Click on the icon (three bars) in the top right-hand corner of the screen to access the materials.

What is an OER?

Open Educational Resources (OERs) are learning materials that are available in the public domain or have been licensed so they can be used freely by others. Faculty can incorporate all or a portion of these resources in their courses and may even be able to make modifications to better meet their desired learning outcomes.

Students and faculty benefit greatly from high quality OERs. Due to rising educational costs, many students cannot afford the prescribed textbook(s) and are coping by using borrowed books, copies placed on reserve in the library, “pirated” or out-of-date editions found on line, or just the PowerPoint slides and class notes provided by the instructor. In developing countries, where accessible education is so critical to economic development, buying new or even used textbooks is beyond the means of most students.  Publishing companies have responded by providing customized and electronic books at a reduced cost, but prices are still high. This is especially true for international students who have come to study in Canada in hopes of immigrating.  Many work multiple front-line jobs in the service sector to pay for their own living expenses and much higher international tuition.  Faculty who take the extra time to adopt and adapt free OERs in their courses are doing these future Canadians a great service.

What is available?

This OER contains 21 modules that can be used to teach various introductory and advanced finance management courses at both the undergraduate and graduate levels either on campus, blended, or online. Each module consists of an introduction, learning outcomes and a reading of approximately 30 pages, along with end-of-reading problems, detailed answer keys, and lecture slides. Case studies and online discussions are also included for use in evaluating students. Capital budgeting and cost of capital are normally taught at both the introductory and advanced levels, so two versions of the readings, slides, problems, and answer keys are provided for these modules.  For the module on financial planning, videos are provided that guide students through the process of preparing pro forma financial statements.

Compared to typical finance textbooks, these modules provide a number of advantages besides cost. They are comprehensive and highly practical with applications relating to both small and large business enterprises. All modules are concisely written to better maintain the reader’s interest and allow them to cover more material at a faster pace.

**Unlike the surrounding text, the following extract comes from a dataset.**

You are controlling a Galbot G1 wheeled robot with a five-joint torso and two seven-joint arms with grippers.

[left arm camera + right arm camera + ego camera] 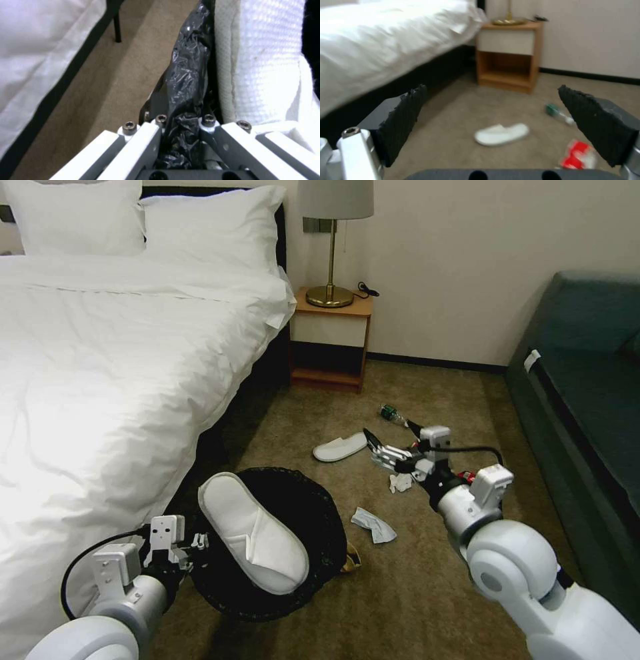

Headings, sub-headings, and bullet lists are used extensively so students can more easily follow topics and better retain important information. Finally, the end-of-chapter problems and case studies are extra challenging which teaches students how to better apply what they have learned.

Faculty are welcome to make any changes they wish to these materials before using them in their courses. Chapters are written from a Canadian perspective, but teachers from other countries are encouraged to re-write them to match their unique economic and business environments and then share them with their colleagues.

At Thompson Rivers University (TRU) these educational materials are used in six courses:

FNCE 2120: Financial Management
FNCE 4110: Advanced Financial Management for Accountants
FNCE 4120: Business Valuation and Corporate Restructuring
FNCE 4130: Advanced Financial Management
BUSN 6020: Corporate Finance
BUSN 6210: Advanced Corporate Finance

Click on the icon (three bars) in the top right-hand corner of the screen to access the materials.


These OERs are updated annually on June 1 so users have time to incorporate the revised materials into their courses for the following academic year. Faculty are encouraged to report any errors so they can be corrected immediately.

Suggested revisions to the modules are also welcome including changes to the readings or a faculty member’s own questions and case studies. Remember any submissions made are in the public domain and editorial changes may be made.

If a faculty member or department decides to use these OERs in one or more of their courses, they are encouraged to let the author know.  Please provide a detailed description of what resources were used and in which courses. Faculty comments about their usefulness are welcome along with any feedback from students. Send all communications to Dan Thompson at dthompson@tru.ca.


Some recent student comments include:

“Dan’s textbook was awesome.”
“It seems more straightforward than other textbooks.”
“It has more simple language than the regular textbook.”
“We can really relate to the Canadian examples in his book compared to the mostly American examples in the regular text.”